• Exercise description
Output the listing below in full, exactly as written.

• Recorded data
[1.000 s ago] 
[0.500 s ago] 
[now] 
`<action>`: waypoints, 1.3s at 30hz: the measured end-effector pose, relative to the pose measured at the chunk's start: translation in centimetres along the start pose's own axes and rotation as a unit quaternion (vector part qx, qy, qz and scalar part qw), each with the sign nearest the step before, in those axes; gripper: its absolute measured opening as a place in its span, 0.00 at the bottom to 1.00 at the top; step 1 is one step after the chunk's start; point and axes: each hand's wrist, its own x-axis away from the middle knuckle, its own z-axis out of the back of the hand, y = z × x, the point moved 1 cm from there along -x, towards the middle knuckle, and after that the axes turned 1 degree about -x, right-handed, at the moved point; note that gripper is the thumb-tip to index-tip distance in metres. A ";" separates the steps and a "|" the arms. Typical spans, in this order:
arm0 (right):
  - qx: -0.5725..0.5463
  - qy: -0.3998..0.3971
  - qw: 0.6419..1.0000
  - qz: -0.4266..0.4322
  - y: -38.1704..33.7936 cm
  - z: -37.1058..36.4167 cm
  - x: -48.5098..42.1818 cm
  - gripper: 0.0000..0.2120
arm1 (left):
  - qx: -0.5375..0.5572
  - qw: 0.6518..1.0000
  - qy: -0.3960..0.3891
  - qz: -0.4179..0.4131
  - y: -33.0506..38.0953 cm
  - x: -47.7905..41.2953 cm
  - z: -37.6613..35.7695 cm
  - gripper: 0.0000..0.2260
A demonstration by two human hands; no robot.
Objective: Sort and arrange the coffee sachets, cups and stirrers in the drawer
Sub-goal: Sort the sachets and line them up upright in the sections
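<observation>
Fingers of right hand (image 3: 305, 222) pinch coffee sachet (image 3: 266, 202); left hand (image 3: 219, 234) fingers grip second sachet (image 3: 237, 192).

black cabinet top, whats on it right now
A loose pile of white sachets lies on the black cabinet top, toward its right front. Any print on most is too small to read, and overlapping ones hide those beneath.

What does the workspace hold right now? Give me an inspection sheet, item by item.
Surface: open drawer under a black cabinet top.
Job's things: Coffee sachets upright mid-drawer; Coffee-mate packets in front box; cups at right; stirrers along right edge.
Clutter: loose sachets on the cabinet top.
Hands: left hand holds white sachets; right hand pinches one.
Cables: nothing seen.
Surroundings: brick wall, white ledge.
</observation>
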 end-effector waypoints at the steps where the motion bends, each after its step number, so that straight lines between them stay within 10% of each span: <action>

• Output for this task
[1.000 s ago] 
[0.500 s ago] 
[now] 
`<action>`: waypoints, 1.3s at 30hz: the measured end-effector pose, relative to the pose measured at the chunk's start: translation in centimetres along the start pose's own axes and rotation as a unit quaternion (vector part qx, qy, qz and scalar part qw), each with the sign nearest the step before, in those axes; gripper: its absolute measured opening as a place in its span, 0.00 at the bottom to 1.00 at the top; step 1 is one step after the chunk's start; point and axes: each hand's wrist, its own x-axis away from the middle knuckle, its own z-axis out of the back of the hand, y = z × x, the point moved 1 cm from there along -x, towards the middle knuckle, and after that the axes turned 1 degree about -x, right-handed, at the moved point; note that gripper is the thumb-tip to index-tip distance in metres. A ";" separates the steps and a "|" the arms. Typical spans, in this order:
arm0 (right):
  - qx: -0.5725..0.5463
  - qy: -0.3998..0.3971
  - qw: 0.6419..1.0000
  - qz: -0.4266..0.4322
  - y: -38.1704..33.7936 cm
  - z: -37.1058..36.4167 cm
  - x: -48.5098..42.1818 cm
  - gripper: 0.0000..0.2120
arm1 (left):
  - qx: -0.5375..0.5572
  - qw: 0.6518..1.0000
  - qy: -0.3960..0.3891
  - qz: -0.4179..0.4131
  - y: -33.0506..38.0953 cm
  - x: -47.7905..41.2953 cm
  - z: -37.6613..35.7695 cm
  - gripper: 0.0000..0.2260
A demonstration by two human hands; no robot.
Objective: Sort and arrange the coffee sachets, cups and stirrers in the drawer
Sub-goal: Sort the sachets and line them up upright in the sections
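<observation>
Fingers of right hand (image 3: 305, 222) pinch coffee sachet (image 3: 266, 202); left hand (image 3: 219, 234) fingers grip second sachet (image 3: 237, 192).

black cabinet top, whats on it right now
A loose pile of white sachets lies on the black cabinet top, toward its right front. Any print on most is too small to read, and overlapping ones hide those beneath.

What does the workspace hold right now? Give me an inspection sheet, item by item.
Surface: open drawer under a black cabinet top.
Job's things: Coffee sachets upright mid-drawer; Coffee-mate packets in front box; cups at right; stirrers along right edge.
Clutter: loose sachets on the cabinet top.
Hands: left hand holds white sachets; right hand pinches one.
Cables: nothing seen.
Surroundings: brick wall, white ledge.
</observation>
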 end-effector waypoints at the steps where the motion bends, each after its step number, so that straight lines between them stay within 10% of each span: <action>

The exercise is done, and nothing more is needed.